How many groups do you think we should lump the opposition into when approaching them? Stereotypes are a thing, and a useful thing at that from a debate/persuasion angle, so three or four categories to watch for & approach in different ways would indeed be useful for conducting strategic discourse. This unfortunately assumes that there is discourse to be had, which sadly is generally never the case (not always, but see the first line of this post for one of many, many outright lies such 'discussion' will have to contend with).

In my experience there really aren't categories, but varying levels of ignorance about basic issues (law, technology, history, crime/violence), and varying levels of belligerence (apathetic, true believer). All approach the issue(s) from an emotional standpoint, all lack very basic familiarity with the topic at hand, all resist changing their position in the face of education on the topic (practically a textbook example of human reasoning by way of cognitive dissonance). Over time their noodles will unravel that dissonance and come to the same conclusions as the rest of us if they are forced to think about it enough, but most won't, or at least not enough to get very far. Those who have made true emotional investment in their stance will likely deny reality & logic to stick to their position, and end up claiming humans have no right to self defense or such nonsense.

TCB
 
RX, you've made it abundantly clear you believe the notion of anti-gun folks being disarmist is kookery, and that we should stop mentioning it.
What I find to be "kookery" is the notion that there are only either "anti-gun folks" or "pro-gun" folks. I know Deanimator's universe is binary, but the reality is quite a bit more nuanced. If we took the "you're with us 100% or you're out" mentality, the actual number of people in the US that fully believe that every adult living in the US have the unrestricted ability to own and carry any type of armament possible is likely only a few percent.

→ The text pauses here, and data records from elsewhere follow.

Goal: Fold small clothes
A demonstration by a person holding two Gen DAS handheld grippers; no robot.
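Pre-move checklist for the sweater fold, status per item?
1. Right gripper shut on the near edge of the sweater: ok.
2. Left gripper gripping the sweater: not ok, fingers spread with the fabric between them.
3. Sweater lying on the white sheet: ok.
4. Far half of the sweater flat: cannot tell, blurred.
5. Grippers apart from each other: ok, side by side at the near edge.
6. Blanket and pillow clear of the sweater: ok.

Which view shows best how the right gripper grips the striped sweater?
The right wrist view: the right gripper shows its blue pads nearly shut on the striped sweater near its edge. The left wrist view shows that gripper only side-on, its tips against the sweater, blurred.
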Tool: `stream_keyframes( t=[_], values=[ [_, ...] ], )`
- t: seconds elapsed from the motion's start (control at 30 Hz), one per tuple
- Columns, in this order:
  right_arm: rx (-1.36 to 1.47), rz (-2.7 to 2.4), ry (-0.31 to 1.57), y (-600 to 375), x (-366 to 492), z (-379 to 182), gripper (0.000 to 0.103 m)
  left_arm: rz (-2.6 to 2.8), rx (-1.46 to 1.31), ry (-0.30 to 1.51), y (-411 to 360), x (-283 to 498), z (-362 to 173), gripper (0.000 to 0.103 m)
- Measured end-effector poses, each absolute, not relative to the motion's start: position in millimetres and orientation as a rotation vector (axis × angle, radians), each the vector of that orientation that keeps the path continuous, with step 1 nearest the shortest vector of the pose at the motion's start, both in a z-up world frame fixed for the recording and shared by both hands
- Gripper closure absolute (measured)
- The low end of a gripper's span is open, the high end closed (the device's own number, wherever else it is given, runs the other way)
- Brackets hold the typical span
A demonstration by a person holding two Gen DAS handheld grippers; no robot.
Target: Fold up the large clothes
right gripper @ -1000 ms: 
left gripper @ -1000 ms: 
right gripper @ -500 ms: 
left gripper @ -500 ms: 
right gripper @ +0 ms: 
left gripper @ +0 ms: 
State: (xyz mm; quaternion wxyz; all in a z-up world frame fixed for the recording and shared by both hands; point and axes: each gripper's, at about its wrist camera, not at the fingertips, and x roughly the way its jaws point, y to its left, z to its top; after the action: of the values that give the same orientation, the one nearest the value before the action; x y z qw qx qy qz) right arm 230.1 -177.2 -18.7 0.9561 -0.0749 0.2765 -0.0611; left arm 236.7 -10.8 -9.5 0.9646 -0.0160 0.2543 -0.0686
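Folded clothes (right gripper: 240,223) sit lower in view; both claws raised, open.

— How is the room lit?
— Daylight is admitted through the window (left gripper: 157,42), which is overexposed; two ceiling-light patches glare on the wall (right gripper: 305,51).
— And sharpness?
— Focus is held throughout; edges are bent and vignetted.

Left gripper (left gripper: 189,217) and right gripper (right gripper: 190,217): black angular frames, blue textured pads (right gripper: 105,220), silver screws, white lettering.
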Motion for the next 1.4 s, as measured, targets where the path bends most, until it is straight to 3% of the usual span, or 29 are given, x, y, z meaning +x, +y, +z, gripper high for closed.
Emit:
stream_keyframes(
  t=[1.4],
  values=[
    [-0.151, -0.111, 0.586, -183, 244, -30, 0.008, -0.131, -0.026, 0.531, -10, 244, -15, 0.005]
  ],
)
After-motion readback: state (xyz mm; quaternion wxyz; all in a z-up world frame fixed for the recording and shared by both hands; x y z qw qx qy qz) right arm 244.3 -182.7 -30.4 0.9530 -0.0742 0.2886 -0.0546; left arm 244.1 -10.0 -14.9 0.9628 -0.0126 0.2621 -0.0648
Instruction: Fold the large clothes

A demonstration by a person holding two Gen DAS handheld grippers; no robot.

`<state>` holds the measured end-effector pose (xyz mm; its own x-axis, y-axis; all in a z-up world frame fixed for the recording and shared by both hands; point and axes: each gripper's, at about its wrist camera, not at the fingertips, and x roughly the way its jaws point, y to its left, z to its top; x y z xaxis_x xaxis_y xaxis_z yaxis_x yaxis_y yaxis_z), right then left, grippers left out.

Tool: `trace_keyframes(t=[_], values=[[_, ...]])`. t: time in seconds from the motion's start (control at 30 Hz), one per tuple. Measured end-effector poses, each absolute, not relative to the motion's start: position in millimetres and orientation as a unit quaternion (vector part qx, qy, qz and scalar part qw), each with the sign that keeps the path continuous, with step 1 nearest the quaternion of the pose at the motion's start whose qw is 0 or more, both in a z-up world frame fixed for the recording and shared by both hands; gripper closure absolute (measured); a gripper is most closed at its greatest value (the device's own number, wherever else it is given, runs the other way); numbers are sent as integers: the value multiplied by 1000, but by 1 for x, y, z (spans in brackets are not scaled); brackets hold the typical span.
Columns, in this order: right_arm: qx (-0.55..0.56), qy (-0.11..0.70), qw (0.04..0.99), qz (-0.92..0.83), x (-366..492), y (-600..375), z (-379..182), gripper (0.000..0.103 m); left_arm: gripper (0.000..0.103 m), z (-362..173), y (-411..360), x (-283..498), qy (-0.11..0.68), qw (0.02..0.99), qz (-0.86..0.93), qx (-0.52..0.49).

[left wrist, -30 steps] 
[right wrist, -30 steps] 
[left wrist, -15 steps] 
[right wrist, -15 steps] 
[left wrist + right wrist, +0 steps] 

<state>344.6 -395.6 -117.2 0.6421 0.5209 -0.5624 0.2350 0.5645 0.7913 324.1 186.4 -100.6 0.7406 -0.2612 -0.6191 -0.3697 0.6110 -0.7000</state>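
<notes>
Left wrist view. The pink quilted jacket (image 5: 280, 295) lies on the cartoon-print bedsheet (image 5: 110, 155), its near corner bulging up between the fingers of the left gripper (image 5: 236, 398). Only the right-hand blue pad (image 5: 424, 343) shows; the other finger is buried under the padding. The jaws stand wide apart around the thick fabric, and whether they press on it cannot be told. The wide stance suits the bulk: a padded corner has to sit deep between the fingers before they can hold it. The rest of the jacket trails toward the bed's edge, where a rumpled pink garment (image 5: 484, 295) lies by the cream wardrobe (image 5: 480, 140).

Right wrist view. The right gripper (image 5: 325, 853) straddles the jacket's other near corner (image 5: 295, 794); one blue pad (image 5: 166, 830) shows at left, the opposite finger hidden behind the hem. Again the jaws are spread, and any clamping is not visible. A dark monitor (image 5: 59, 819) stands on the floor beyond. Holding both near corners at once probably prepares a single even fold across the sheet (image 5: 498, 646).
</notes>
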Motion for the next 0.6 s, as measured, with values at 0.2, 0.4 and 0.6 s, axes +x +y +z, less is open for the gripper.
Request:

Almost all of us think felons and people in jail should be disarmed, as well as the insane. Most everyone is okay with not being able to own nerve gas, too, But all that is "arms control", and none of it is delineated in the Constitution. And we haven't even gotten to background checks, mag capacity and flashhiders.

The people who are just over that blurry line are also all over the place in what they care about, and a huge number of them don't want to ban guns at all. If they did you wouldn't see UBCs passing in states just a few years after concealed carry. CCL laws passed many states because not many of the so-called "antis" cared enough about voting against it.


I don't care about what is "PC", though these discussions are rich in the usual pro-gun version of political correctness. All I'm preaching is that prevailing attitude I see most loudly repeated is insular, self limiting and self defeating. It isn't the compromise thing; some of you can't even speak to people who believe things different from you without seeming like militant paranoid extremists, rather than citizens of the most free country on earth. You are the absolute WORST salesmen of your POV I could imagine and simply play to an uneducated and close-minded sterotype that is easy for people to simple ignore.

Stereotypes are a thing, and a useful thing at that from a debate/persuasion angle, so three or four categories to watch for & approach in different ways would indeed be useful for conducting strategic discourse.
Stereotypes are only useful if they accurately reflect a real mindset, and I don't see any of the stereotypes offered in these threads even remotely like the people I've known living all over the country. And that plays into the liberal stereotype that right-wing gun owners are high school educated xenophobes who have never traveled or lived anywhere but small rural communities with a single homogeneous culture.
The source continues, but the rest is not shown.